-- WHAT YOU HAVE TO DO --
In the data that follows, find the line with "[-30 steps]"; transcribe it, every later line up to the one with "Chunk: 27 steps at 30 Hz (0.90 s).", and that line as well, exactly and with no others.
Start of SUPPLIED MATERIAL
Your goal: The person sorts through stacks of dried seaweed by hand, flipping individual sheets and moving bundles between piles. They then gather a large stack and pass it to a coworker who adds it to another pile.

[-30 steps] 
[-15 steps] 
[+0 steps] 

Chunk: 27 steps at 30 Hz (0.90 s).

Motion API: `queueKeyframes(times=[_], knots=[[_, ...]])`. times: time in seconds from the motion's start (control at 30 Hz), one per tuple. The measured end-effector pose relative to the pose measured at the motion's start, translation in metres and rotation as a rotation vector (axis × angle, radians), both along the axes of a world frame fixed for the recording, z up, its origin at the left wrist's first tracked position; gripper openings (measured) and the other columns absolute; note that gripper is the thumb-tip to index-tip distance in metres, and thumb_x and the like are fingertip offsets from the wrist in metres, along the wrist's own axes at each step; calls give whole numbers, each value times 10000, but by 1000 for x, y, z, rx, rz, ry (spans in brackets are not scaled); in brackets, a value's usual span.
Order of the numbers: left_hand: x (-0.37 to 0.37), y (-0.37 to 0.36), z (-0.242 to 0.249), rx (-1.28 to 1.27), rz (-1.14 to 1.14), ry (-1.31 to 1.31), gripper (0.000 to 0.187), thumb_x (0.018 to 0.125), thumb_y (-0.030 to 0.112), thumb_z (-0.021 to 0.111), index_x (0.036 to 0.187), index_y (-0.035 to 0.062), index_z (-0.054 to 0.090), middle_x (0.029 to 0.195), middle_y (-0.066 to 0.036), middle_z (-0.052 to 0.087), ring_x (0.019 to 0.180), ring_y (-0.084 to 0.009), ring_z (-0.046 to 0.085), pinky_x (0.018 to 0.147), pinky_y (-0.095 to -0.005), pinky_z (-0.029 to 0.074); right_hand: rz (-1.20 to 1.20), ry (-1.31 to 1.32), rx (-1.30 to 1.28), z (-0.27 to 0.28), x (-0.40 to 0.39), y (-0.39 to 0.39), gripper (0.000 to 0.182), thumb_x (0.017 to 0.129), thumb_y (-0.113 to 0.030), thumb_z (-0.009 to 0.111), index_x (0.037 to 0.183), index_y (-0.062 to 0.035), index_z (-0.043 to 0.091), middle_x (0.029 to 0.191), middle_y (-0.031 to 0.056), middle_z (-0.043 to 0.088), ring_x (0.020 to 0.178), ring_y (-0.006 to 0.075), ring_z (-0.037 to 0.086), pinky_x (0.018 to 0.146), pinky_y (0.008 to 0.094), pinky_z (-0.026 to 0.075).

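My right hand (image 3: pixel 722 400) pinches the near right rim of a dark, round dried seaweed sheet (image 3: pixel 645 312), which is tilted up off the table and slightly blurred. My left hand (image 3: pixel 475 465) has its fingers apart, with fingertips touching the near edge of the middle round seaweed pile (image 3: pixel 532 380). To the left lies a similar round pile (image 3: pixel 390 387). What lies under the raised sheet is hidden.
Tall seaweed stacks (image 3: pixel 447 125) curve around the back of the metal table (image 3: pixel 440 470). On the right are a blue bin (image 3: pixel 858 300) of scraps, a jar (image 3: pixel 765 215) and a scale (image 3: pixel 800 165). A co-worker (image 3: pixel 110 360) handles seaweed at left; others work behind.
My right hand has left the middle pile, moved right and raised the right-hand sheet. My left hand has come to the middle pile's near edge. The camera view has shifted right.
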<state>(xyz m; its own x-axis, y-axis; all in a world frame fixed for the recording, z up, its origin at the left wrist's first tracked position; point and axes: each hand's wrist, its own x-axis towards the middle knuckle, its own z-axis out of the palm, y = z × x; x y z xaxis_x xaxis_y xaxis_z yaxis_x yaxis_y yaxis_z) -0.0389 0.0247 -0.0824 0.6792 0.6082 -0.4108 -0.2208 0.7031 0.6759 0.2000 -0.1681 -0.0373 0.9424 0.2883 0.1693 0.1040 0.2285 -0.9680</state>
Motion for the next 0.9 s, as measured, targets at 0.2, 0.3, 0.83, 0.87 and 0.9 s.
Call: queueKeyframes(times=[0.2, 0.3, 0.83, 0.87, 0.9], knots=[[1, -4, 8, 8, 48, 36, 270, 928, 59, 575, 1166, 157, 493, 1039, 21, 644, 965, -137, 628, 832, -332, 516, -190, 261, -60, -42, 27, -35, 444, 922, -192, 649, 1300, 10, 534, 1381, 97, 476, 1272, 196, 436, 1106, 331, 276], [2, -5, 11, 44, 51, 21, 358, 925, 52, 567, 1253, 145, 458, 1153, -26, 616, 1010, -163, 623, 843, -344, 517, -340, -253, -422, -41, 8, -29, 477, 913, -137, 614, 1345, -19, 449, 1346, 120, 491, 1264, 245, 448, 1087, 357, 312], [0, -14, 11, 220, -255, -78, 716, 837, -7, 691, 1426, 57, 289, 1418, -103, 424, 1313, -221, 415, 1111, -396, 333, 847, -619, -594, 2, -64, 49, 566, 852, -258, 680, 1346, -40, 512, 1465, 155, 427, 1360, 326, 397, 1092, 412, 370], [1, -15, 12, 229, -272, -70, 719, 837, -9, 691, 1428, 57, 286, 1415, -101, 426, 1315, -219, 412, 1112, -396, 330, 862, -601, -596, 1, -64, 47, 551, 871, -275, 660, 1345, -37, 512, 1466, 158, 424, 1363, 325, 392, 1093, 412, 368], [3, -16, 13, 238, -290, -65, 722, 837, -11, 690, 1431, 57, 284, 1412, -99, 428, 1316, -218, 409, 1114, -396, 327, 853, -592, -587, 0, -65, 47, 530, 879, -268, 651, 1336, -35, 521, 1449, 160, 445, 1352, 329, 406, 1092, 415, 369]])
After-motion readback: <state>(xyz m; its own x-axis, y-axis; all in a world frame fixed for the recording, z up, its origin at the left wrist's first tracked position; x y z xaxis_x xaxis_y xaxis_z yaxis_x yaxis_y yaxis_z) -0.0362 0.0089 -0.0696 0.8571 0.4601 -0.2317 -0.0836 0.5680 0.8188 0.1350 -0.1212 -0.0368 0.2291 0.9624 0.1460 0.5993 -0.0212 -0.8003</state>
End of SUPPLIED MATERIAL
-- FINISHED EXERCISE --
[-30 steps] 
[-15 steps] 
[+0 steps] 

Chunk: 27 steps at 30 Hz (0.90 s).

There's nothing left to add to the answer.